Of course, these are not the only benefits to be seen away from the capital.
Buyers and tenants in commuter towns are increasingly enjoying a more family-focused way of life, a more balanced lifestyle and a generally more pleasant outlook. This is the reason that over the past few years more and more people have started to vacate London and look towards towns like Luton for improved house prices, better standards of living and a stronger work-life balance.
Was 2016 the year of the commuter town?
For towns like Luton, 2016 saw a large investment plan set out for regeneration and development, with leaders believing that they had the ability to attract some of those perhaps looking outside of London for the first time if they offered an attractive alternative.

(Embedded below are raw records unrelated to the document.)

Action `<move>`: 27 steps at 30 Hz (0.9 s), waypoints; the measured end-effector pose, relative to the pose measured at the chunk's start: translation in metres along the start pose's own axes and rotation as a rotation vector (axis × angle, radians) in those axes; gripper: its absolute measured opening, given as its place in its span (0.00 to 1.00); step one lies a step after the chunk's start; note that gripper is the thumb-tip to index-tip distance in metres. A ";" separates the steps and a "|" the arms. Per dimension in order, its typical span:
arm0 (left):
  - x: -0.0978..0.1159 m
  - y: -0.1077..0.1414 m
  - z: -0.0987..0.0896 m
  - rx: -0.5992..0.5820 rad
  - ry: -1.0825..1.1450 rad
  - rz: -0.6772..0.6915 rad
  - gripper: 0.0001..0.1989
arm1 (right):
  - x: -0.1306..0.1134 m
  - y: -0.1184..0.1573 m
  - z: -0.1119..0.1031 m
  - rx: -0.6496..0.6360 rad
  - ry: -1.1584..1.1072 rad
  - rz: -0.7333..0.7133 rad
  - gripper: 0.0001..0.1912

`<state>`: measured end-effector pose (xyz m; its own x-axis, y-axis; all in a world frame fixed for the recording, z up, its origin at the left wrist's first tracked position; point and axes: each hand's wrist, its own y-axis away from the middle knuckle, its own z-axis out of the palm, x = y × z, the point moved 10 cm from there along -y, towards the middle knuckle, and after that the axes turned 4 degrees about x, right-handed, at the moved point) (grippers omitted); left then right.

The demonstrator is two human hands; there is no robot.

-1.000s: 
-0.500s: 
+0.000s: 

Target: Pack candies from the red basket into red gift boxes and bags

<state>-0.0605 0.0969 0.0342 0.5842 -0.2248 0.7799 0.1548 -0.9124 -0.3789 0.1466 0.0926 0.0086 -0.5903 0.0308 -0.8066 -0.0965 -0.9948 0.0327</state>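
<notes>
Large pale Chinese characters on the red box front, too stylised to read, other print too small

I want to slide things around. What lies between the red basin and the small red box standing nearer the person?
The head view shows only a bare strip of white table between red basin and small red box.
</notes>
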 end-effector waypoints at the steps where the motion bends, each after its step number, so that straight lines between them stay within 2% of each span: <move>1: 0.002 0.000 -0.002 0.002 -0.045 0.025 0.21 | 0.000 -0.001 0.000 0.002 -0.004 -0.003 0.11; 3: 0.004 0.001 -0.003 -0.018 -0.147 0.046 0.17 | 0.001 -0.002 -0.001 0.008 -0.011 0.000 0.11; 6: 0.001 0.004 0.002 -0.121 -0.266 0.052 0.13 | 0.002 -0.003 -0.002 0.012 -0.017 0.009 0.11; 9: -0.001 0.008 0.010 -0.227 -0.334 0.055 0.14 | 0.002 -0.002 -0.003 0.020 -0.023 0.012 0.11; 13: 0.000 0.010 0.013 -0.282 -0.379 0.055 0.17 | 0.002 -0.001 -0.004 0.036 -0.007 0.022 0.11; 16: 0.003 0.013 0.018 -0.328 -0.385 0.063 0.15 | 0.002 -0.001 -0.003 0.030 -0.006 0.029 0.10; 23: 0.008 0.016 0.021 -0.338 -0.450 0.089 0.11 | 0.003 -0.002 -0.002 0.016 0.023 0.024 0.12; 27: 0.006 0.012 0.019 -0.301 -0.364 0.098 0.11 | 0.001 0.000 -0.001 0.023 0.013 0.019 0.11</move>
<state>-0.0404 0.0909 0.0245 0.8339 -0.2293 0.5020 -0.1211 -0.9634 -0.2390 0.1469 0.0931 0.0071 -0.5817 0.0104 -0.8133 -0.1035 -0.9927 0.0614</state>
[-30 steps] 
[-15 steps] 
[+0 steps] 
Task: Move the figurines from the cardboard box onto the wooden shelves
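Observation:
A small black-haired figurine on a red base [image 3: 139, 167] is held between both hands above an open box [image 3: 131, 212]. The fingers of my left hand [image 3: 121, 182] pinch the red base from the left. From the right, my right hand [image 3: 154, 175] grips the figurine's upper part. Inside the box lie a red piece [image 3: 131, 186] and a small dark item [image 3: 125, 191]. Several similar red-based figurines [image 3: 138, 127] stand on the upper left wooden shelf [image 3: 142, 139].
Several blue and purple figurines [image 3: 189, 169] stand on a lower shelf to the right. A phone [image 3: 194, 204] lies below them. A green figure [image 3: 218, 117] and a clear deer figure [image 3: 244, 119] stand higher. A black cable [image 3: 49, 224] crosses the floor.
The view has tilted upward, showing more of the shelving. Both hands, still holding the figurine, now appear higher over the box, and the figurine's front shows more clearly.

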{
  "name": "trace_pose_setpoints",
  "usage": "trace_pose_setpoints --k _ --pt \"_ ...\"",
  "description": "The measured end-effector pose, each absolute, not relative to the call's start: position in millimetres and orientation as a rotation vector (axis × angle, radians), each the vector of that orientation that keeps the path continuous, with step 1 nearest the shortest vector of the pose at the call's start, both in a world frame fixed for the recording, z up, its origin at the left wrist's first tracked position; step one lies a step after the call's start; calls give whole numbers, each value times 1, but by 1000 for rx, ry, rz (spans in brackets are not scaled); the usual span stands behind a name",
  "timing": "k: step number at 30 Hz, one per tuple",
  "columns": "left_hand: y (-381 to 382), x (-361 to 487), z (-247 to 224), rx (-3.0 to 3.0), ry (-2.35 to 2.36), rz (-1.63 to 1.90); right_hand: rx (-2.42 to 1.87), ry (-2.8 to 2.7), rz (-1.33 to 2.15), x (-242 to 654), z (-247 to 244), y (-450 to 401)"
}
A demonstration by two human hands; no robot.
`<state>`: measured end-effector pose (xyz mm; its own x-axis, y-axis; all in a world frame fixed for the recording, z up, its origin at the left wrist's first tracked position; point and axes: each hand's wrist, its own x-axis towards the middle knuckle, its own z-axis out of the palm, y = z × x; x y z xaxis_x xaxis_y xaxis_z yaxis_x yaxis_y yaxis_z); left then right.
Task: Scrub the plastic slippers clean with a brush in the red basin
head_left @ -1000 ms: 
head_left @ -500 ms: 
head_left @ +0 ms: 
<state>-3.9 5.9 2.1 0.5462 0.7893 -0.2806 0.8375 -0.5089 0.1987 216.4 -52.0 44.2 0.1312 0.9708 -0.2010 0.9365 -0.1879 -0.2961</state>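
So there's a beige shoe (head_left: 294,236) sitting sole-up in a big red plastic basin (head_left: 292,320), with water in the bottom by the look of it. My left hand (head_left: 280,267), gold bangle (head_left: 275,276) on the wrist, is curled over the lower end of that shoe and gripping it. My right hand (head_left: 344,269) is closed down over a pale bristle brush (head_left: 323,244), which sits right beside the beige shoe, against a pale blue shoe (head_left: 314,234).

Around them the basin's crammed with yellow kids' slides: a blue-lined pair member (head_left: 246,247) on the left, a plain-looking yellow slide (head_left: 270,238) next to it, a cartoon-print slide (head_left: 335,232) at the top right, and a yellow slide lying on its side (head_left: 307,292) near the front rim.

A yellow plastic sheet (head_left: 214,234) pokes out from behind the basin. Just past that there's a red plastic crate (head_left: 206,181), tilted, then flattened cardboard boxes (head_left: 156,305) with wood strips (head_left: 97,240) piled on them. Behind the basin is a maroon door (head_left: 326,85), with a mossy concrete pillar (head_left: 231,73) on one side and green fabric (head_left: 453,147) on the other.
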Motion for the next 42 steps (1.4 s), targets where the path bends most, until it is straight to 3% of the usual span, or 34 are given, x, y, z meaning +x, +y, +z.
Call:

And it seems that this has worked, with last year marking one of the first that Luton has rocketed to the top of the property standings on the back of rising demand. Read more…
House prices in Luton
According to data published at the end of the year by the Halifax, house prices in Luton outpaced those seen across the whole of the UK. For 2016 as a whole, house prices in the town were up by some 19.4 per cent, with the average property worth as much as £48,000 more than it was at the start of the year.
What this means for the town is that over the last year, it has far exceeded annual national price growth. As more and more buyers have sought to buy in the town, house prices in Luton have been more than twice as fast as the UK, where there has been growth of just 7.5 per cent on average.
Martin Ellis, housing economist with the Halifax, said that commuting has been the biggest influencer in house price rises across the UK this year, with a number of towns around the capital among the top performers throughout 2016.
“Most of the areas that have seen the biggest house price rises during 2016 are either within close commuting distance of the capital or in outer London. Demand in these areas has risen as substantial property price rises in central London over the last few years have caused increasing numbers of people to seek property in more affordable areas,” he said.